En el nivel deseado, el ligamento longitudinal frontal se diseca en forma de H y se pela hacia los lados. Diseca la sección anterior del anillo fibroso. La extensión de la columna cervical aumenta un poco: el espacio intervertebral se expande y bosteza. Con una pequeña cureta para huesos aguda, retire el disco dañado. Para crear condiciones para la posterior formación del bloqueo óseo entre los cuerpos de vértebras adyacentes, es necesario exponer el hueso esponjoso de los cuerpos vertebrales adyacentes. Usualmente, las placas de cierre de los cuerpos vertebrales son bastante densas debido a la esclerosis sciroidal existente. Incluso una cuchara de hueso afilada no se puede quitar. Para este propósito usamos cinceles estrechos. Deben trabajarse con mucho cuidado. Los golpes de martillo deben ser suaves y suaves. Al retirar las placas de cierre, uno debe esforzarse para dejar las extremidades huesudas de los cuerpos intactos. Su preservación asegura la retención confiable del injerto, colocado entre los cuerpos de las vértebras adyacentes en el espacio intervertebral. Placas de extremo se eliminan sobre un área de aproximadamente 1 cm 2. Al retirar el disco en las placas terminales, debe adherirse a la línea media y no desviarse hacia los lados. No retroceda más de 10 mm. Después de retirar el disco dañado y cerrar las placas de las superficies adyacentes de los cuerpos vertebrales, se forma un defecto intervertebral de hasta 6 mm. Si los osteofitos frontales son de tamaño significativo e interfieren con la entrada al espacio intervertebral, se deben cortar con una cuchilla de resección o se deben taladrar con pinzas óseas. Esto completa la segunda etapa de la intervención.

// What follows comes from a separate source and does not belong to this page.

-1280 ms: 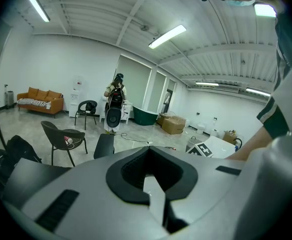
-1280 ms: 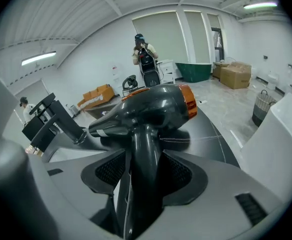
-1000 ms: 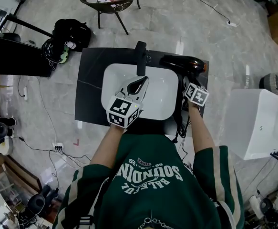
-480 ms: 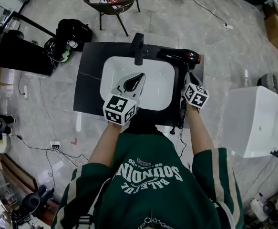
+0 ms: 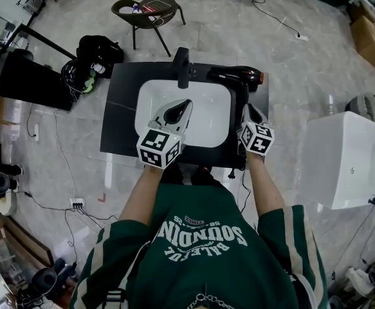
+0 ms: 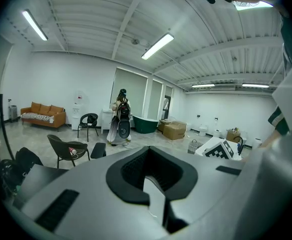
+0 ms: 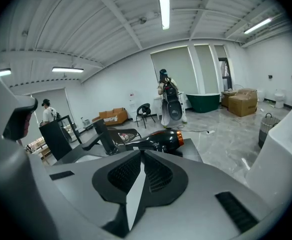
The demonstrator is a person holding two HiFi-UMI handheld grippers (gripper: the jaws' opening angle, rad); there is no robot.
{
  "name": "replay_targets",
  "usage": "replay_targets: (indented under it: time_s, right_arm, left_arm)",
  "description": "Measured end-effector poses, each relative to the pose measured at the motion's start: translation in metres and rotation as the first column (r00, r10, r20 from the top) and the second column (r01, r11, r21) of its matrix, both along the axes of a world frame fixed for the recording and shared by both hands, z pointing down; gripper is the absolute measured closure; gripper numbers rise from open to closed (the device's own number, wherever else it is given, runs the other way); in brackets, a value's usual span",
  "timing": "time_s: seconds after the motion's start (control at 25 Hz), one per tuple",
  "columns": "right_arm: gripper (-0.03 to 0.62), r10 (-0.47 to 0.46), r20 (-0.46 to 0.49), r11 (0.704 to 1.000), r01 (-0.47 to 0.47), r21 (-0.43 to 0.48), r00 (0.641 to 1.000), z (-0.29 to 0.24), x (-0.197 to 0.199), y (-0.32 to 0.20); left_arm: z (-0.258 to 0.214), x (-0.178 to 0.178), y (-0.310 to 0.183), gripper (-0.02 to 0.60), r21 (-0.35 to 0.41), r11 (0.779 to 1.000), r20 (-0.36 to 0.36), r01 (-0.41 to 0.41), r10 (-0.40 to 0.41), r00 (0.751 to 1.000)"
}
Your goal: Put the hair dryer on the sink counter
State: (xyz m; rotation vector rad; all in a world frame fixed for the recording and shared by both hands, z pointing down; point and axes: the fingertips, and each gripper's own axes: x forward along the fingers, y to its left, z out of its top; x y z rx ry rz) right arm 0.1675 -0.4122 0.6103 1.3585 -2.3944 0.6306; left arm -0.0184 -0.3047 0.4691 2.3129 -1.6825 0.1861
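The black hair dryer (image 5: 235, 76) with an orange nozzle ring lies on the dark sink counter (image 5: 119, 108), at the back right beside the faucet (image 5: 182, 66). Its cord hangs over the counter's front right edge. My right gripper (image 5: 251, 116) hovers over the counter's right strip, short of the dryer and apart from it. Its jaws have just been closing and stand shut with nothing between them. The right gripper view shows the dryer (image 7: 158, 140) beyond the joined tips of the right gripper (image 7: 140, 156). My left gripper (image 5: 179, 110) hangs over the white basin (image 5: 213, 118), tips together and empty.
A black faucet (image 7: 103, 134) stands behind the basin. Around the counter on the floor are a chair (image 5: 150, 8), a black bag (image 5: 100, 44), a dark panel (image 5: 26, 76), a white tub (image 5: 348, 163) at the right and a cardboard box (image 5: 370, 21).
My right gripper has drawn back from the dryer toward the person, and its jaws have closed. The left gripper has shifted a little over the basin. The dryer stays on the counter.
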Motion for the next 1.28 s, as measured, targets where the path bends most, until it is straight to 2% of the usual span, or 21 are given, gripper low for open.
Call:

La tercera etapa de la intervención es tomar un autoinjerto esponjoso y colocarlo en una cama preparada entre las vértebras en lugar del disco dañado extraído. El injerto se toma de la cresta del ala del ilion.
Una pequeña incisión lineal de 4-5 cm a lo largo de la cresta del ala ileal divide la piel, el tejido subcutáneo y la fascia superficial capa por capa. El periosteo es disecado. El periostio está separado de ambos lados por un cincel delgado junto con el hueso compacto adyacente a la cresta. De un hueso esponjoso, tome un injerto de forma cúbica con un tamaño de cara de 10-15 mm. Produce una hemostasia. Aprovecha el periostio, la fascia y la piel.

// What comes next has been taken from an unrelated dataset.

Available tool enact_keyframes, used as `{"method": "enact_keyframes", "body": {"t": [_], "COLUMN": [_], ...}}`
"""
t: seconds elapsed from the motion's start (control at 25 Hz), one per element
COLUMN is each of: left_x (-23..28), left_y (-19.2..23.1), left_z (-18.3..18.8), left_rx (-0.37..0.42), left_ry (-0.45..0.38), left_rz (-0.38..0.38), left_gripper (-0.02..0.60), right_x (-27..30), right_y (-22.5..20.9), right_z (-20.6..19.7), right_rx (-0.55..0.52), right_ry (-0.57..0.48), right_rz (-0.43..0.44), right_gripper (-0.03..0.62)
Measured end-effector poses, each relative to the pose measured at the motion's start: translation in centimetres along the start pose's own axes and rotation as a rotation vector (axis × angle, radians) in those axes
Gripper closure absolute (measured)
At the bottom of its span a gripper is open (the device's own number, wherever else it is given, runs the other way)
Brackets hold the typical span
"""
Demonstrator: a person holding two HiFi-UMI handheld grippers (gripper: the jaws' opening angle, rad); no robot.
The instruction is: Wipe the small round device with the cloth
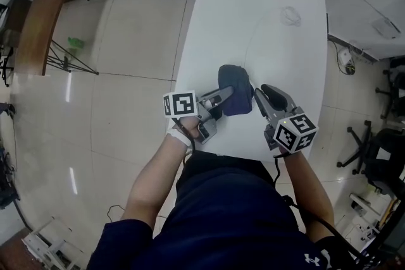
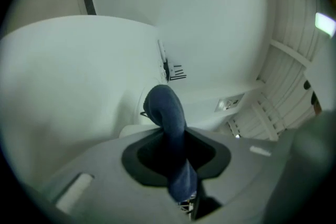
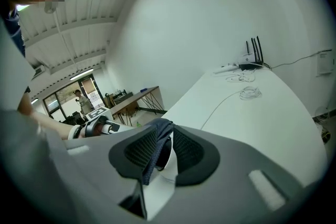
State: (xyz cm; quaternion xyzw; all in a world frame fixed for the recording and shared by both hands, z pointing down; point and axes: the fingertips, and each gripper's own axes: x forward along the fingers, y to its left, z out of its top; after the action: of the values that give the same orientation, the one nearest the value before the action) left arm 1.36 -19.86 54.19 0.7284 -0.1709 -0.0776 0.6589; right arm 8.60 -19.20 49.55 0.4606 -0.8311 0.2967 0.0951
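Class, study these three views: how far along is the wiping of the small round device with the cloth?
Done: the left hand-held gripper is shut on the blue cloth. In hand: the right hand-held gripper grips what looks like the small round device, white with a dark centre, a cloth edge pressed beside it. Left: the views cannot show how clean it is, so rubbing probably remains.

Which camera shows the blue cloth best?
The head view: most of the bunched blue cloth shows against the table. The left gripper view shows only a strip pinched in its jaws; the right gripper view just an edge beside a white thing.
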Motion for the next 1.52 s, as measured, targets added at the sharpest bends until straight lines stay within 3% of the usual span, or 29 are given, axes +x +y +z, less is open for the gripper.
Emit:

La extensión del cuello está ligeramente aumentada. El trasplante se coloca en el defecto intervertebral de modo que la rama ósea de las vértebras adyacentes cuelgue un poco sobre él. Después de eliminar el exceso de extensiones, el injerto queda bien retenido entre los cuerpos vertebrales. Coser el ligamento longitudinal delantero. Ingresa antibióticos. La capa hiere la herida. Aplicar una venda aséptica.

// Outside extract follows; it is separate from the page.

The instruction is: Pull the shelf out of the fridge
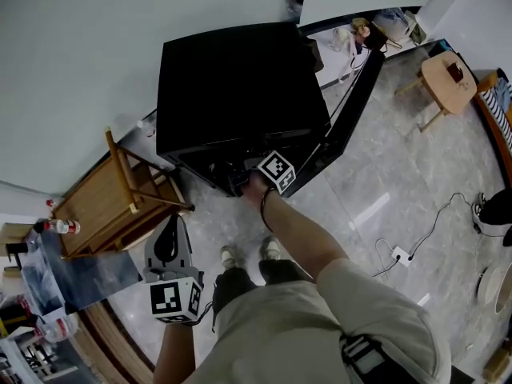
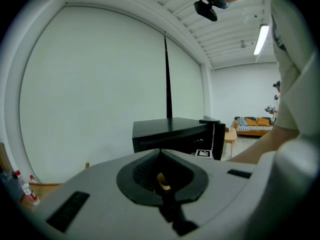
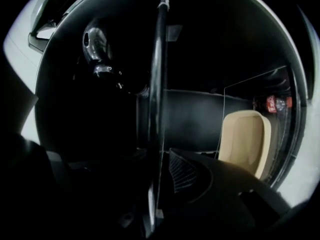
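Note:
A black mini fridge stands on the floor with its door swung open to the right. My right gripper reaches into the dark opening, and only its marker cube shows from above. In the right gripper view the glass shelf runs edge-on between the jaws of the right gripper. The ribbed right pad lies against the shelf, while the other jaw is lost in the dark. My left gripper hangs low at the left, away from the fridge. The left gripper is shut on nothing.
A wooden stand sits left of the fridge, with a red-labelled bottle beside it. A round wooden stool is at the far right. A cable and power strip lie on the floor. A beige panel shows behind the shelf glass.

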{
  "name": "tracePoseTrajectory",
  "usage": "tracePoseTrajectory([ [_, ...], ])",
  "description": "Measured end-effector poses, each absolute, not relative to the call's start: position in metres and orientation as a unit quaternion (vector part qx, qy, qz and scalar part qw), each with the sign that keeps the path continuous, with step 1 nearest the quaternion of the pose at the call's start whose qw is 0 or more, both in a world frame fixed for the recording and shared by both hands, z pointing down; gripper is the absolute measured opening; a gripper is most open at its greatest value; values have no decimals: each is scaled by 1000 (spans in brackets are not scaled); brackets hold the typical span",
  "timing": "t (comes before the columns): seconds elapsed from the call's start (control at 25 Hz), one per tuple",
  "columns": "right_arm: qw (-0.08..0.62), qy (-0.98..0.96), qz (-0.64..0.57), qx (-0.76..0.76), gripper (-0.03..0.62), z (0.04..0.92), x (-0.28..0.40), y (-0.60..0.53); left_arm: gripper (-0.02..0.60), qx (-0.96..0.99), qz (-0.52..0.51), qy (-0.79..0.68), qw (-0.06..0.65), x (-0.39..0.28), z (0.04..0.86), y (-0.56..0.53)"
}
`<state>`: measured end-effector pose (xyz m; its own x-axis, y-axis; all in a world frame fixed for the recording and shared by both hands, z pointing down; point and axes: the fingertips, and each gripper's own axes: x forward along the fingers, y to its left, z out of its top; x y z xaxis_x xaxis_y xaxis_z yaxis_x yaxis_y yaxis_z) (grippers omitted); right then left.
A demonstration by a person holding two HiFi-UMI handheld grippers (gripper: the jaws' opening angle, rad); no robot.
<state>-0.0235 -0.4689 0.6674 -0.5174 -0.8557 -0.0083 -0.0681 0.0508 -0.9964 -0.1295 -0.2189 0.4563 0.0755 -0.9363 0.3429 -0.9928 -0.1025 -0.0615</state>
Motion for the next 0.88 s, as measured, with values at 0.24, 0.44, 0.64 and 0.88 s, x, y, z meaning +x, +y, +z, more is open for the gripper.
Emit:
tracePoseTrajectory([
  [0.24,341,637,-586,-367,26,667,-26,-476,8,730,145,-658,113,-127,463,-209],
  [0.44,349,627,-594,-364,8,666,-28,-478,8,732,148,-655,112,-128,462,-206],
  [0.64,351,612,-605,-369,5,668,-27,-476,8,735,153,-651,111,-127,463,-204],
  [0.88,347,607,-609,-374,5,669,-25,-468,8,742,150,-644,108,-125,461,-203],
])
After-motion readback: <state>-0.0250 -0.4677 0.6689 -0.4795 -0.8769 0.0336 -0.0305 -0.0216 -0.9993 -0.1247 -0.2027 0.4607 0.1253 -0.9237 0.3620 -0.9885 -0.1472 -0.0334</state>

El paciente se coloca en la cama con un escudo duro. Debajo del área de los omóplatos, se coloca una almohada de hule rígida. La cabeza es ligeramente lanzada hacia atrás. La tracción esquelética continúa más allá de los huesos de la bóveda craneal con una carga de 4-6 kg. La extubación se realiza después de la restauración de la respiración espontánea. Llevar a cabo un tratamiento médico sintomático. Si hay indicaciones disponibles, se debe iniciar la terapia de deshidratación. Todo debe estar preparado para la intubación urgente en caso de un trastorno respiratorio. El estado del paciente es monitoreado cuidadosamente. El anestesista debe prestar especial atención a la respiración del paciente.
En el 6º-8º día, se eliminan las costuras. Detener la tracción esquelética. Aplicar un vendaje toracocadial. Para eliminar el tracto esquelético y aplicar un vendaje se debe tratar como un procedimiento serio y responsable. El doctor debe hacer esto. El período de inmovilización por el vendaje toracocranal es de 2.5 a 4 meses.